Forsythe hace que las bailarinas bailen con zapatillas de puntas, ¡pero sin cintas!, las piernas van desnudas y sus trajes de fino terciopelo, morado uno y rojo sangre el otro, las hacen aparecer como ninfas nocturnas; los hombres llevan minúsculos bañadores negros y camisetas de brillo (azul cobalto, verde, índigo, en grupos de tres); el coreógrafo se ha vuelto más despiadado a la vez que esencialmente lírico. ¿Quién dijo repetirse? Se repiten sus imitadores, que son legión. Forsythe crea un nuevo orden en esa diagonal con los nueve artistas, la rompe, la recrea y la deconstruye a su manera. Su ejercicio de fabricación pasa por células pequeñas (solos, accidentes de la escena, silencios) que se vuelven todo en su mano potente a la vez que implacable.

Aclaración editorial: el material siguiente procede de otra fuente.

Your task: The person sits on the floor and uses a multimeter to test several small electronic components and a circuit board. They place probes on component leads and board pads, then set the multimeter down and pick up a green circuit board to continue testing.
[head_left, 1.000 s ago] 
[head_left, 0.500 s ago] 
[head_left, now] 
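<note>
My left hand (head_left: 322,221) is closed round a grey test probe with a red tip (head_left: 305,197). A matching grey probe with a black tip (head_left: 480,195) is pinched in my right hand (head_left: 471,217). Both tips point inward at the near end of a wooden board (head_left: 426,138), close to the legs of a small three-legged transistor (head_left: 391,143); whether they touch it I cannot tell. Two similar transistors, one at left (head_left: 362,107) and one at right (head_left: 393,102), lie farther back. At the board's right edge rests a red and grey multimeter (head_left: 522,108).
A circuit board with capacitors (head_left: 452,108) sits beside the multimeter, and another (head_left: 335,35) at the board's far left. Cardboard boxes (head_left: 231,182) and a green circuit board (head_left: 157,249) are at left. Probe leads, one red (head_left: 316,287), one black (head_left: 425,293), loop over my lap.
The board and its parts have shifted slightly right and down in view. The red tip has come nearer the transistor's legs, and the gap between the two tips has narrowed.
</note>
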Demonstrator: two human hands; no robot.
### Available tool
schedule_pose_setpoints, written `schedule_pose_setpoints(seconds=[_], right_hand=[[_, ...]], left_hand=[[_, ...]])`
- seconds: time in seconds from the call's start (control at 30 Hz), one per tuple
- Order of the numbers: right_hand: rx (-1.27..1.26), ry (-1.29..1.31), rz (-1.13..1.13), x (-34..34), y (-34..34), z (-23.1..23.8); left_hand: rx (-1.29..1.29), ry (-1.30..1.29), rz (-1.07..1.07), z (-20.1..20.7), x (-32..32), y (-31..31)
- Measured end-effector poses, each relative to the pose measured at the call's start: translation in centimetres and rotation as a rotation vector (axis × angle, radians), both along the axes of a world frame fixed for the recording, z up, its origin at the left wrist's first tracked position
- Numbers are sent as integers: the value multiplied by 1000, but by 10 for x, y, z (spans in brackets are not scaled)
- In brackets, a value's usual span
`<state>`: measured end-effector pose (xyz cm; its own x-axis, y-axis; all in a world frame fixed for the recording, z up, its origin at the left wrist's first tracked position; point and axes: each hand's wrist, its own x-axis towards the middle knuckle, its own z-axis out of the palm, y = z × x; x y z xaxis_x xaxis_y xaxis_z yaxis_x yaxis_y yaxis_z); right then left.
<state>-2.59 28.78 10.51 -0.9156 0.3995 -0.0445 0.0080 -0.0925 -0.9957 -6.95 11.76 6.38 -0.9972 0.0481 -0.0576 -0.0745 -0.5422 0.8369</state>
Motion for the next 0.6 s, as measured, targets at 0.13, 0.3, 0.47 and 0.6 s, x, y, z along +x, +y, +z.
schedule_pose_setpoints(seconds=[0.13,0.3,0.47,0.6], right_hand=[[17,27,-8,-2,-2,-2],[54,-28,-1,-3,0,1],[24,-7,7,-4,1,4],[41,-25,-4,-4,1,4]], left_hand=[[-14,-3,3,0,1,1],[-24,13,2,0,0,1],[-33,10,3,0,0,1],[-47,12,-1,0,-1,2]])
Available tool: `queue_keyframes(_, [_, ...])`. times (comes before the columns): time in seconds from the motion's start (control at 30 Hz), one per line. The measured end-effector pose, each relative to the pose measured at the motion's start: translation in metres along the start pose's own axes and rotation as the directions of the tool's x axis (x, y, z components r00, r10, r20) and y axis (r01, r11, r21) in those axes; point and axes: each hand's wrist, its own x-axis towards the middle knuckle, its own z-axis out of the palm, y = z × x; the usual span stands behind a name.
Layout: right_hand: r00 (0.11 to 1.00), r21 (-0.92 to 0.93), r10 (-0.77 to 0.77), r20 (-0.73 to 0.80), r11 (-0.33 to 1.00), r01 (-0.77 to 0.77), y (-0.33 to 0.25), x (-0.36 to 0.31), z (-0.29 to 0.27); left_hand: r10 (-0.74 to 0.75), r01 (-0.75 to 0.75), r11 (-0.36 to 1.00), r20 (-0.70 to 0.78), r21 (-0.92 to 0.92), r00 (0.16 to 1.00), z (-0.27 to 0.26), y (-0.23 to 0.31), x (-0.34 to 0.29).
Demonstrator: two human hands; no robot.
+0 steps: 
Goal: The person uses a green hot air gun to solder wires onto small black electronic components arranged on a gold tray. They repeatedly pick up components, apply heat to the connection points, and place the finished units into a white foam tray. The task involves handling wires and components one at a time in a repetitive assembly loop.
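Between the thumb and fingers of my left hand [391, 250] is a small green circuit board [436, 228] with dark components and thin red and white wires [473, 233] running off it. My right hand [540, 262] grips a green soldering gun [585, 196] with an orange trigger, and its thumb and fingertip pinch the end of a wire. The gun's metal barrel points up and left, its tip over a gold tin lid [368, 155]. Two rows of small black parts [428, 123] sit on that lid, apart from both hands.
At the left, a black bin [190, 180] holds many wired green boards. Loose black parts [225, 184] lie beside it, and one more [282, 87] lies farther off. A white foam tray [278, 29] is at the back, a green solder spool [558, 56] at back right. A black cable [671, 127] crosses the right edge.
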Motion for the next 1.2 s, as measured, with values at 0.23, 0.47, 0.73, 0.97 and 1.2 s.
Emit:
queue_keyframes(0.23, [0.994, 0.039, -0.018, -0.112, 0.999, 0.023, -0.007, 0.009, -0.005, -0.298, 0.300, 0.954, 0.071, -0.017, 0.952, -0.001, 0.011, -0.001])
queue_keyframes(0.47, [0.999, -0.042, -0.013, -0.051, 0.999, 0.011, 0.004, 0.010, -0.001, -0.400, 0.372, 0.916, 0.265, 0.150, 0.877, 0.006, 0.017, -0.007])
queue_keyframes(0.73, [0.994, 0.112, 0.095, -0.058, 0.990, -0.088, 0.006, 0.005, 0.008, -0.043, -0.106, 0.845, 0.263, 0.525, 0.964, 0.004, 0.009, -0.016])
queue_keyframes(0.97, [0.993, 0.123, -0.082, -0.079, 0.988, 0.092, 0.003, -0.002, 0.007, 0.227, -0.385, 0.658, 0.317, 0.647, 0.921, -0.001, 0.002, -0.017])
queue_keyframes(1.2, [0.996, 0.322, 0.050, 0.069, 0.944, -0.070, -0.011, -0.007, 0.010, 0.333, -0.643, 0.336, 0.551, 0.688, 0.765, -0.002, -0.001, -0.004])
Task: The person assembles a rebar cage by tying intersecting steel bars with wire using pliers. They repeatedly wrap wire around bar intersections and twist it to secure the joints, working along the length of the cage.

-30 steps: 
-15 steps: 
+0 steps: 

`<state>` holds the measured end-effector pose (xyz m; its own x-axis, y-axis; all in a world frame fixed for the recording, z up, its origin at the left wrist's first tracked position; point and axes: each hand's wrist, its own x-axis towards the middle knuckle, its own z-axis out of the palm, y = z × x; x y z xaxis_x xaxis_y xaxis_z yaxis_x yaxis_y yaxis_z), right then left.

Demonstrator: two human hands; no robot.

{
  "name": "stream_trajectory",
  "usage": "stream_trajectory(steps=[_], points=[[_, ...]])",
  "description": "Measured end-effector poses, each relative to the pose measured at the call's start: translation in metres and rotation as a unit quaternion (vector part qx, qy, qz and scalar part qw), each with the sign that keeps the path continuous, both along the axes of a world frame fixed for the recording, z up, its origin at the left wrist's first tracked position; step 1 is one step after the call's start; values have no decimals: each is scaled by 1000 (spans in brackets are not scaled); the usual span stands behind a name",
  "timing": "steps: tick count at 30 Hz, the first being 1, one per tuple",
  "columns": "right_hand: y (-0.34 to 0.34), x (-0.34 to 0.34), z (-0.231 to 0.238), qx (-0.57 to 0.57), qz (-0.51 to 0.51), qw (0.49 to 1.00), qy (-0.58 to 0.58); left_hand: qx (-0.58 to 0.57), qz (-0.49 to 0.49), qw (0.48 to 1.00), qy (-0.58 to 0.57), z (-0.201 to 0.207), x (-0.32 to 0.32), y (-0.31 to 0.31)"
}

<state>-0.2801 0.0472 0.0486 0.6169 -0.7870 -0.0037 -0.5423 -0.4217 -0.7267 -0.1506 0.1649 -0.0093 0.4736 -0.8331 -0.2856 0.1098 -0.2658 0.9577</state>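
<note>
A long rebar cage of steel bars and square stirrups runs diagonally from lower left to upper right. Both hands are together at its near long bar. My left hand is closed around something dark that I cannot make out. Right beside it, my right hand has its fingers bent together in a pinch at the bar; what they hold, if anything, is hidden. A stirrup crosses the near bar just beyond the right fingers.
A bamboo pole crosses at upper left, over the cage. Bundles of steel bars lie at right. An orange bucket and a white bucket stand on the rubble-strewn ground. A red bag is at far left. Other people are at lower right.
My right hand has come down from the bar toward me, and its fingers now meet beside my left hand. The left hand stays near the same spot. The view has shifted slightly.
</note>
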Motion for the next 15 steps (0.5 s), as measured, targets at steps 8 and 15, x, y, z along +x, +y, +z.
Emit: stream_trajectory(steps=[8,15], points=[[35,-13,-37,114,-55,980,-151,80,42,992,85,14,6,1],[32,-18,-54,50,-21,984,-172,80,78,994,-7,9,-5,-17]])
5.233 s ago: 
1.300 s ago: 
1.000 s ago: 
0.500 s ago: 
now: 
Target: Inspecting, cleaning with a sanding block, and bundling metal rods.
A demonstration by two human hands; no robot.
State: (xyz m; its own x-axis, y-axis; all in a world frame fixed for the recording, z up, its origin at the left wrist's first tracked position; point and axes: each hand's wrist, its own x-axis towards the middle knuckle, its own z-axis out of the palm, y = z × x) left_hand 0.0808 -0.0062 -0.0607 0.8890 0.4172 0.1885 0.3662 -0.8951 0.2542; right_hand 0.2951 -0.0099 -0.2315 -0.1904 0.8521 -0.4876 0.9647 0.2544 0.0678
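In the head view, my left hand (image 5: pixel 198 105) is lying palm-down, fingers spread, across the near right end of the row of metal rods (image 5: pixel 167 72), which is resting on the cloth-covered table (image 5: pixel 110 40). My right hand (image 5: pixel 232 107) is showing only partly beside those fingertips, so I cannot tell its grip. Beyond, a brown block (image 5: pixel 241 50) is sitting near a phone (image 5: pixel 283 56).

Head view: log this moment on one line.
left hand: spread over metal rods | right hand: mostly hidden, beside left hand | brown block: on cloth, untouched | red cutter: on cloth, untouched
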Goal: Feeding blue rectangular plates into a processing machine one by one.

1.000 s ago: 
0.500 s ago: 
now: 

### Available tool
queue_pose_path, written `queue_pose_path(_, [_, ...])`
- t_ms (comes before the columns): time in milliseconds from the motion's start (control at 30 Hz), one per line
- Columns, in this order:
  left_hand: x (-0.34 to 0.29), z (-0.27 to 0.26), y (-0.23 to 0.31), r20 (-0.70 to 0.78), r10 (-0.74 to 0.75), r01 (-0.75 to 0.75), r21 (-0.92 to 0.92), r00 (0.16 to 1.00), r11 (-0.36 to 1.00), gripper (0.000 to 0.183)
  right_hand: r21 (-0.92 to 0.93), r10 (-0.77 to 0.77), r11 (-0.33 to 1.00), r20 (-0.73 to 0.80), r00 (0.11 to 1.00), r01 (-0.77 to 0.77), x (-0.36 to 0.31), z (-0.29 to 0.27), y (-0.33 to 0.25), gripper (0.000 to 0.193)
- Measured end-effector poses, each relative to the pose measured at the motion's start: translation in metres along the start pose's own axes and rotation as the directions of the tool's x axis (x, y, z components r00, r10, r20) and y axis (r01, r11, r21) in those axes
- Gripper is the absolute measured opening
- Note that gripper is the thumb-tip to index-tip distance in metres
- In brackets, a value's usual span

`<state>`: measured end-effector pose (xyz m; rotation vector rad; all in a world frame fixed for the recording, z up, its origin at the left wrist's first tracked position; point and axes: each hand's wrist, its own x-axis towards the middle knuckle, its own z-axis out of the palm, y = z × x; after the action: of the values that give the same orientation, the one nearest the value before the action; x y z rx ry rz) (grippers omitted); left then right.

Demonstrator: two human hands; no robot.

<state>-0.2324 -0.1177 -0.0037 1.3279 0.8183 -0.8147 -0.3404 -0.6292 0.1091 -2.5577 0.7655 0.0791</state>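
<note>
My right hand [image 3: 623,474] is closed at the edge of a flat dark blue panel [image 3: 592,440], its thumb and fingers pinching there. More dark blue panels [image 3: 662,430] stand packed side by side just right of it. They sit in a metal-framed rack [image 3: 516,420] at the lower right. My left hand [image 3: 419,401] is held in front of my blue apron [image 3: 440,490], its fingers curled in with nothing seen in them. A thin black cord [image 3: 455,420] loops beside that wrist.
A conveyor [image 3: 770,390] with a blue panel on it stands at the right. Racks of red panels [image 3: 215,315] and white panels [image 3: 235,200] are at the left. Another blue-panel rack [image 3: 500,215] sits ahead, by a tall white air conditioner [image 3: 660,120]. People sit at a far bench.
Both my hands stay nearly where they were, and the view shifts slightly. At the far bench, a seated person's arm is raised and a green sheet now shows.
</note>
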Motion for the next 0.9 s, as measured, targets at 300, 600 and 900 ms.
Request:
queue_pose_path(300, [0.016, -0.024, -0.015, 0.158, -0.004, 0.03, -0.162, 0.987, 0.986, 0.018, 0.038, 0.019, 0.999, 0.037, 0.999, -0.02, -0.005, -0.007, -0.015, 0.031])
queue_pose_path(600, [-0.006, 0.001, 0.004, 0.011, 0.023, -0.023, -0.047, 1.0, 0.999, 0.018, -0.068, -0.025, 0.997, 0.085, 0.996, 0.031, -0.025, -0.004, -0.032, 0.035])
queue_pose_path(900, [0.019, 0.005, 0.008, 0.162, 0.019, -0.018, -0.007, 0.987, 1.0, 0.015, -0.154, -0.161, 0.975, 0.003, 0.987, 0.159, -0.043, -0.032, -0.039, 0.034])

Los dúos de Quartette son expuestos al riesgo y a la debacle. Hay una sensualidad que roza el hedonismo y una reflexión subterránea por el fin de ese orden académico. Forsythe hace del fouetté arabesque un sello de la casa, y de la endiablada gourgillade de espaldas un rapto de humor desconcertante. El Ballet de Montecarlo (que en septiembre próximo visitará Zaragoza) pasa por un momento de éxito. Ahora falta el estreno del norteamericano Kevin O'Day, a quien Maillot ha dado carta blanca sobre la música de John King.